The Wall Street Journal recently ran a column by Adam Cohen revealing that an ambitious scheme for renewing Baghdad had been gathering dust for nearly 50 years, a plan drawn up by Frank Lloyd Wright. In 1957 the aged architect had been invited by the Iraqi government to design a city opera house. Typically, Wright wanted to site his proposed creation (above) on an island in the Tigris. "The island is yours," King Faisal II told him.
Wright also "designed an art gallery, botanical gardens, a 'grand bazaar,' and a university campus for the island," wrote Cohen, even though the project had been awarded to rival architect Walter Gropius.

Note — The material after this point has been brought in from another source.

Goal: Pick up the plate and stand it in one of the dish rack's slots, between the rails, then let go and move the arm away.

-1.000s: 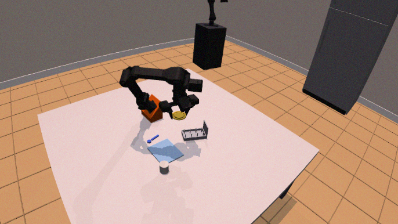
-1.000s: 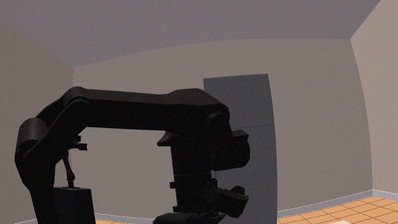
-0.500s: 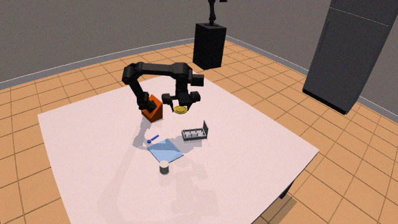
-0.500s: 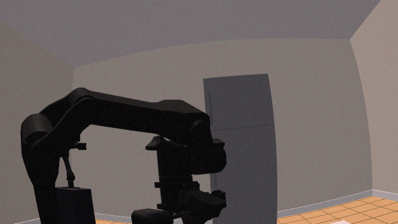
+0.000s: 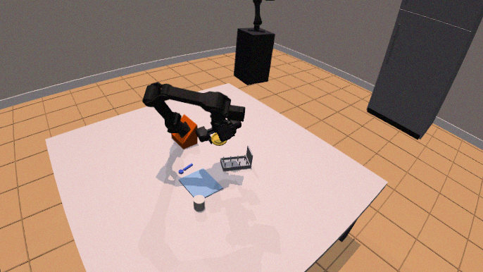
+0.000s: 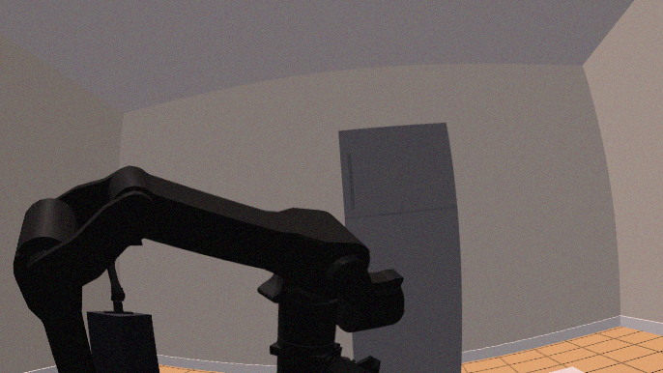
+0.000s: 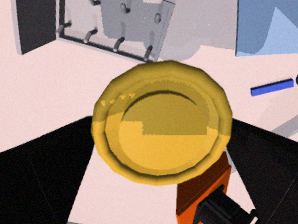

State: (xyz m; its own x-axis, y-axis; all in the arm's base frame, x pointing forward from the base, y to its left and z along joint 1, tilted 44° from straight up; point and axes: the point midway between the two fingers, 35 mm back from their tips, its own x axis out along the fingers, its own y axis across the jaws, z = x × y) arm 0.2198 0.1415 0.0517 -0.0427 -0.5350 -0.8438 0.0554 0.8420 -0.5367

As it happened, King Faisal's government was soon overthrown, and the island eventually became a Baathist resort. Yet Wright's unbuilt Baghdad retains a certain bizarre exuberance, its opera dome topped by a gilded Aladdin, complete, as Wright put it, "with his wonderful lamp, the symbol of human imagination." (Wright imagined himself as a kind of Aladdin.) There was even to be a parking garage in the shape of a Sumerian ziggurat.
The debatable eclecticism was intended to honor Iraq's past while saving its future from the West's boxy International Style. Wright wanted "to demonstrate that we [the West] are not destructive, but constructive" where Iraq is concerned.
A recurring Western wish, it seems. If the Iraqis like any of his old plans, perhaps Wright will yet have his granted.